Para o professor Luiz Regis Prado, por exemplo, a mãe não pode abrir mão de um direito que não lhe pertence (a vida da criança/do feto). Logo, para o renomado autor, sendo o nascituro o verdadeiro titular do seu próprio direito à vida, caberia a ele (nascituro) consentir com a realização (ou não) do aborto. Como isso é impossível, não poderíamos afastar a responsabilização criminal do médico que viesse a praticar o aborto (Prado, Luiz Regis Tratado de Direito Penal: parte especial – arts. 121 a 249 do CP, volume 2 / Luiz Regis Prado. – 3. ed. – Rio de Janeiro: Forense, 2019, p. 152. E-book).

Parece uma contradição o excludente de culpabilidade e mesmo a autorização judicial de um magistrado para a prática do Aborto, pois prescreve a Constituição Federal no art. 5º caput: “Todos são iguais perante a lei, sem distinção de qualquer natureza, garantindo-se aos brasileiros e aos estrangeiros residentes no País a inviolabilidade DO DIREITO À VIDA, à liberdade, à igualdade, à segurança e à propriedade”.

A legislação brasileira reconhece o direito inviolável à vida do Nacituro, porque o poder judiciário julga que pode autorizar o Aborto de uma criança de seis meses no ventre materno? O direito penal não autoriza o juiz deferir por sentença o aborto, mas apenas afirma que o juiz não pode punir quem faz o aborto nessas circunstâncias.

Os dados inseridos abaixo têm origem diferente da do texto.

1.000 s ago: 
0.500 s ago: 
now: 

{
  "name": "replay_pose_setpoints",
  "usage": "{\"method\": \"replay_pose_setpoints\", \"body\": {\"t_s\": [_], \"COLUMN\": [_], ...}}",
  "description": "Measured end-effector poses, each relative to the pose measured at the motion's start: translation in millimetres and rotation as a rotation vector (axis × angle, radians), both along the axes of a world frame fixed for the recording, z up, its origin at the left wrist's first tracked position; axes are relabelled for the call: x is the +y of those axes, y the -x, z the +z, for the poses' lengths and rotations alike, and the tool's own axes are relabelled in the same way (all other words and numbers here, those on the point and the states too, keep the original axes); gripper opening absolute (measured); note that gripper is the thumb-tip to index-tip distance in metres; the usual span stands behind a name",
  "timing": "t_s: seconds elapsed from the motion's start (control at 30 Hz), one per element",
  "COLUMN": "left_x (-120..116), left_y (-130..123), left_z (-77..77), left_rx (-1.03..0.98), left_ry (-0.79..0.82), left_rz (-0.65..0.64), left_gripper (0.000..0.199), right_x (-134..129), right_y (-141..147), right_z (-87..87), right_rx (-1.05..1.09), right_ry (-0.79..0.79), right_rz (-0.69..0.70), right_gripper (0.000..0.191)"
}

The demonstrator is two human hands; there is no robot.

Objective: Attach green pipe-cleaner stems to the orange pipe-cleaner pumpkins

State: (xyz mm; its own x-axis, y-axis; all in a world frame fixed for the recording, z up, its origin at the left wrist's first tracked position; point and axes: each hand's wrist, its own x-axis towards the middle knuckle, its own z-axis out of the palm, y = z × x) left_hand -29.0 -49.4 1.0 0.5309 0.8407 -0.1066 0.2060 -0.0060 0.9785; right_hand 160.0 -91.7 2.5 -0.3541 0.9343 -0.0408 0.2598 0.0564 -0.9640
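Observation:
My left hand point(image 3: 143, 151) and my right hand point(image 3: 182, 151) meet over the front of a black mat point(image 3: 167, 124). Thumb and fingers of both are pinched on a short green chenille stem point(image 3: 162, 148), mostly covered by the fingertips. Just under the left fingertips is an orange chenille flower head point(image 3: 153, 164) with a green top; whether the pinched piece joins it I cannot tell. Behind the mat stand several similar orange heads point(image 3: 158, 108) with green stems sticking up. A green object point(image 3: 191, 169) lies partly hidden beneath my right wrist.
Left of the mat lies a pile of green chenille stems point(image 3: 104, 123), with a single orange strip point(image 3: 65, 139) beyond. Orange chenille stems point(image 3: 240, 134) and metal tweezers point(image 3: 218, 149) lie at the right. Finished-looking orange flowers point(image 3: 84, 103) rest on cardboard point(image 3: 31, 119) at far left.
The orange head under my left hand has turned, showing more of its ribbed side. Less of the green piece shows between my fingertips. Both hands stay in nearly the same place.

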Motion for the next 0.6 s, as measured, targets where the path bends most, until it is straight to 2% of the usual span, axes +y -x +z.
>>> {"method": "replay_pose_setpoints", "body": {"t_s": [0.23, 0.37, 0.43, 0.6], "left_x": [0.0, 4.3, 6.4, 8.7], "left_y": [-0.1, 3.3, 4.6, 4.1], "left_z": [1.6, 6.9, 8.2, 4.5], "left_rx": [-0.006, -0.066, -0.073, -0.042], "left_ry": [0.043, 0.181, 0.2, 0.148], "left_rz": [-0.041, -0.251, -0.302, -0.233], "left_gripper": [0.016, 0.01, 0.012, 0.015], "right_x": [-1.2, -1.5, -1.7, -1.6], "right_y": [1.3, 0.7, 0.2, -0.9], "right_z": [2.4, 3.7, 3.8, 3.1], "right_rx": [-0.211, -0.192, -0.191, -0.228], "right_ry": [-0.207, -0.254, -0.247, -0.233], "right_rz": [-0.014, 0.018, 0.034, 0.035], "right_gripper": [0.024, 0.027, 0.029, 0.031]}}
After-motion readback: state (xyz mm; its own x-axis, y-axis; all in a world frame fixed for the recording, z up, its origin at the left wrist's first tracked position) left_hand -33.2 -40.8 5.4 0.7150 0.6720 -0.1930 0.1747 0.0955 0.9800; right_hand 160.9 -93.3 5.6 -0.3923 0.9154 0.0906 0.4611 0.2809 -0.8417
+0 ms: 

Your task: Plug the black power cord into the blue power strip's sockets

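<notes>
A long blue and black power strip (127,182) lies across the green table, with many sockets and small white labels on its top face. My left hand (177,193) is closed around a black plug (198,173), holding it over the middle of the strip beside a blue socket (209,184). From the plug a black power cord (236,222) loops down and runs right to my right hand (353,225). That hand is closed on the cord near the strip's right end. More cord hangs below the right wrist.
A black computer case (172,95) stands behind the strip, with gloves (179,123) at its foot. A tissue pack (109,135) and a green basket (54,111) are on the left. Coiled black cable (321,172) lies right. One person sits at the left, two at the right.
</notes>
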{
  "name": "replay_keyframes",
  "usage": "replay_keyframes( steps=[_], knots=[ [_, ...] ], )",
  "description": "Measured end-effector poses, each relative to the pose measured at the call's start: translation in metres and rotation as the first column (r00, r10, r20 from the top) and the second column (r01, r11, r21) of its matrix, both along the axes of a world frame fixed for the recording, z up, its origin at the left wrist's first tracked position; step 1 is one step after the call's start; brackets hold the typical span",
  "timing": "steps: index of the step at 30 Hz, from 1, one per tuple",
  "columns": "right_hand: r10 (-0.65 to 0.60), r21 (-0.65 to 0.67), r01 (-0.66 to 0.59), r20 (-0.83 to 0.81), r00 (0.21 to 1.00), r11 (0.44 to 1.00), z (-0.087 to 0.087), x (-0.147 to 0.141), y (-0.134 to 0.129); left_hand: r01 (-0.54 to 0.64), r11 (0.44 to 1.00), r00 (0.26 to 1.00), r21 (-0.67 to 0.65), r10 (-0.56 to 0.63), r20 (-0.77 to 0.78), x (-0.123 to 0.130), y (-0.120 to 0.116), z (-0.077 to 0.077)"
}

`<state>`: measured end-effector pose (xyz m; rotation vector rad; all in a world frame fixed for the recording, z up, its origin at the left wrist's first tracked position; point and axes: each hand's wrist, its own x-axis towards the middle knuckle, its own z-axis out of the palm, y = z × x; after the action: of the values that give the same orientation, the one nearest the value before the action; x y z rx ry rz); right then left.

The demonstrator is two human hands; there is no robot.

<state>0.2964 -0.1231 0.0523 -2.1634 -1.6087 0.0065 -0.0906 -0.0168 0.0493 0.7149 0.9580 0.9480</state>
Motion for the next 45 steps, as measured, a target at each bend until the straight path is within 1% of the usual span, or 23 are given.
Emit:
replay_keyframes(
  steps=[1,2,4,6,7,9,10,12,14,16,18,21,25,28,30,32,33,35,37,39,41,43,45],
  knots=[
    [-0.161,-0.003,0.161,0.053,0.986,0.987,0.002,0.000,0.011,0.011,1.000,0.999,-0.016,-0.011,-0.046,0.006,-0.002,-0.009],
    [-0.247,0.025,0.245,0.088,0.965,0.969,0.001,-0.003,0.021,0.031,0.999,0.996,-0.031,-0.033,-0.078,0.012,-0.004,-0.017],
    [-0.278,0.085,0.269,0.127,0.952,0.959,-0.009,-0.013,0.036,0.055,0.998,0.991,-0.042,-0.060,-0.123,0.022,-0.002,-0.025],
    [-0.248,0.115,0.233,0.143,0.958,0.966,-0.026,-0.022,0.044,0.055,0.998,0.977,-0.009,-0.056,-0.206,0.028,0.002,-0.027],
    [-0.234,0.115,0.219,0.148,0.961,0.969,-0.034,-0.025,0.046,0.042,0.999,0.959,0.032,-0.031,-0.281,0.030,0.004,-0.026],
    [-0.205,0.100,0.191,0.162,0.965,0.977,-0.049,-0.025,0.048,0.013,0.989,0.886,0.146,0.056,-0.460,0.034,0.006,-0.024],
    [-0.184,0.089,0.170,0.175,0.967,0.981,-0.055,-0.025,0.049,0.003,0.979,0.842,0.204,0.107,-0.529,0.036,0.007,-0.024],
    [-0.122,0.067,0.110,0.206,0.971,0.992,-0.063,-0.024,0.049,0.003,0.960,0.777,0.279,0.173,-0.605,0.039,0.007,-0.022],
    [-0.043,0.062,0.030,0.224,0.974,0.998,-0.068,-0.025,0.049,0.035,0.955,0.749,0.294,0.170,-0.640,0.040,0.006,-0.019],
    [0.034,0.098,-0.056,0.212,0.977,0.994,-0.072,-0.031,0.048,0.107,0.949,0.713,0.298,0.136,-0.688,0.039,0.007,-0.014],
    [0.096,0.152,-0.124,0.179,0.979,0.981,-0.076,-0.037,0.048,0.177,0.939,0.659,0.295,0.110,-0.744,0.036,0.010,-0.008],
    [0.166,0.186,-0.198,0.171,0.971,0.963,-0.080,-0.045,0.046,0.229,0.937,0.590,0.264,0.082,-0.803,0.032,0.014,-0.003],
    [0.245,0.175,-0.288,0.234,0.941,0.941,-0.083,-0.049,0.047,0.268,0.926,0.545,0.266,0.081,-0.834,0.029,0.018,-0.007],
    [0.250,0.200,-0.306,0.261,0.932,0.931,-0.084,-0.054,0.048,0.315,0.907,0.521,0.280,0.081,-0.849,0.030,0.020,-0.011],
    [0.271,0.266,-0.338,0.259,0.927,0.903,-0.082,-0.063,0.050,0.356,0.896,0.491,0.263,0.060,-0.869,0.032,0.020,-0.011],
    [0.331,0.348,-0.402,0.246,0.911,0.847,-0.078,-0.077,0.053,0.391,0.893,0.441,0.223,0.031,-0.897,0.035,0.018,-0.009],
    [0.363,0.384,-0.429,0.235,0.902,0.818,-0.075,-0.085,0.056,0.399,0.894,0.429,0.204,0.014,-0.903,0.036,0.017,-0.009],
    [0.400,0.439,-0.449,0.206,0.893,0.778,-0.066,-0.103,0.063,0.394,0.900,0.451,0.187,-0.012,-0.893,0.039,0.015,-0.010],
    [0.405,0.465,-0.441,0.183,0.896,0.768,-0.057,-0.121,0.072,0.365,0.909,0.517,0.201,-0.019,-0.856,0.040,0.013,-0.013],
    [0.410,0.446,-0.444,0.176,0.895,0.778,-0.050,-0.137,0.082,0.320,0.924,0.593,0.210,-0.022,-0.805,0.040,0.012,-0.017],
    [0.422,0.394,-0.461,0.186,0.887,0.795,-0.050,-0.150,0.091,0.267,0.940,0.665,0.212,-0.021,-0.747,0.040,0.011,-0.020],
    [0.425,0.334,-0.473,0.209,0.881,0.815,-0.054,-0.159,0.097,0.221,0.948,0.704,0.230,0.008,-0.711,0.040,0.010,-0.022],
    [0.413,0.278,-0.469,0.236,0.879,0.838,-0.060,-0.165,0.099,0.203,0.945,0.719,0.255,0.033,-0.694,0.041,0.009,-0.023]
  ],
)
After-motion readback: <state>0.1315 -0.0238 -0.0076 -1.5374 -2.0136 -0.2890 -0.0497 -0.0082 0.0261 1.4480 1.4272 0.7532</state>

Infelizmente, tornou-se uma praxe do judiciário deferir, por sentença, a ordem judicial aos médicos do sistema público de saúde de realizar o aborto. Prática nefasta, que agride os princípios invioláveis de nossa Constituição de 1988.

  1. Conclusão

Diante de opiniões tão discordantes na sociedade Brasileira, nas religiões e na forma de interpretar o direito, há sempre uma celeuma grande quando novo caso é evidenciado.

Porém, mesmo com toda a celeuma a Igreja permanece firme na doutrina sobre o tema e pede a Deus que nova consciência nasça na sociedade Brasileira.